Return, character for character, the lines from the one bearing "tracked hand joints" through the end of the material. Omit everything before that line.

[SOURCE DATA — start]

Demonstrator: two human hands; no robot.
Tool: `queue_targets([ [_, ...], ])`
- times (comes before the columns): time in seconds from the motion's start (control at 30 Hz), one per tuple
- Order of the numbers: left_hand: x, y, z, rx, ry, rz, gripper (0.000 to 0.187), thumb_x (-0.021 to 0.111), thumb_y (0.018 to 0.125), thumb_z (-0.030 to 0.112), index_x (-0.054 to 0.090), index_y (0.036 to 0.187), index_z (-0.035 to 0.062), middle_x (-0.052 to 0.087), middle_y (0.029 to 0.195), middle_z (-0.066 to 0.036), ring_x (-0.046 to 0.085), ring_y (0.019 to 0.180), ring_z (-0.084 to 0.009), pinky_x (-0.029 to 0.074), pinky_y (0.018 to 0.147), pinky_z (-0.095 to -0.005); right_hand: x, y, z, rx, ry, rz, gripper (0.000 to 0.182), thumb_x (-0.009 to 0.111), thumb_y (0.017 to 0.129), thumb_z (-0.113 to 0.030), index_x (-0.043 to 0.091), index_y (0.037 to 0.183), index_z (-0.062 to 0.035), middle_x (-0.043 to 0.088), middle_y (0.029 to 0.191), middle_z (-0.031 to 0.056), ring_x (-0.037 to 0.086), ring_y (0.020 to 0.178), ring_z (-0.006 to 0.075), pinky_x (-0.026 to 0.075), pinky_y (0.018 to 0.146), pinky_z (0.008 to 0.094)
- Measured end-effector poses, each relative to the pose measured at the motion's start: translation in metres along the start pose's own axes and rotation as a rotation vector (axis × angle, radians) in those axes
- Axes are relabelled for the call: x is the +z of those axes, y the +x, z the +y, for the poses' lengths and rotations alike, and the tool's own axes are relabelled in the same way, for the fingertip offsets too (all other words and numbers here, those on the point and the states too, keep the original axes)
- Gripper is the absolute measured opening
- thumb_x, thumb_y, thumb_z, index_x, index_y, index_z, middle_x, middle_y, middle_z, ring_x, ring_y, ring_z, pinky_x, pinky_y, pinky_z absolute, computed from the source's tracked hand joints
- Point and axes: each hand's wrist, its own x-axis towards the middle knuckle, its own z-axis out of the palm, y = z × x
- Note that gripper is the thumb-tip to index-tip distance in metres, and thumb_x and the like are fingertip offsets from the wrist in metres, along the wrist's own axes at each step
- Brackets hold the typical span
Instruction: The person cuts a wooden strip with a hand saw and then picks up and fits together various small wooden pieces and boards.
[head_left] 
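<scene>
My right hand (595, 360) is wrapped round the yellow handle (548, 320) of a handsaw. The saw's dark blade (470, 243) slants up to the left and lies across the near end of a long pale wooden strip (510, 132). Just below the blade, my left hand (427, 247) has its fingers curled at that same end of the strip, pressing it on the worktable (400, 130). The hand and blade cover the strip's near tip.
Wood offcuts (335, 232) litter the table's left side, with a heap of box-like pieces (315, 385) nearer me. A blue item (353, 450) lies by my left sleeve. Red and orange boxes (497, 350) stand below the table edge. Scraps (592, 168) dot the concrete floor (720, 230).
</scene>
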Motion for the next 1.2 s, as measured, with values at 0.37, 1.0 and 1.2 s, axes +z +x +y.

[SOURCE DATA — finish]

## RESPONSE FOR THIS EXERCISE:
- thumb_x, thumb_y, thumb_z, index_x, index_y, index_z, middle_x, middle_y, middle_z, ring_x, ring_y, ring_z, pinky_x, pinky_y, pinky_z absolute, computed from the source's tracked hand joints
- Point and axes: each hand's wrist, its own x-axis towards the middle knuckle, its own z-axis out of the palm, y = z × x
- Note that gripper is the thumb-tip to index-tip distance in metres, and thumb_x and the like are fingertip offsets from the wrist in metres, along the wrist's own axes at each step
- Brackets hold the typical span
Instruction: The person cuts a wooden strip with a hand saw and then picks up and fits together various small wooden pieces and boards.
[head_left] 
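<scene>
My right hand (595, 360) is wrapped round the yellow handle (548, 320) of a handsaw. The saw's dark blade (470, 243) slants up to the left and lies across the near end of a long pale wooden strip (510, 132). Just below the blade, my left hand (427, 247) has its fingers curled at that same end of the strip, pressing it on the worktable (400, 130). The hand and blade cover the strip's near tip.
Wood offcuts (335, 232) litter the table's left side, with a heap of box-like pieces (315, 385) nearer me. A blue item (353, 450) lies by my left sleeve. Red and orange boxes (497, 350) stand below the table edge. Scraps (592, 168) dot the concrete floor (720, 230).
</scene>
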Motion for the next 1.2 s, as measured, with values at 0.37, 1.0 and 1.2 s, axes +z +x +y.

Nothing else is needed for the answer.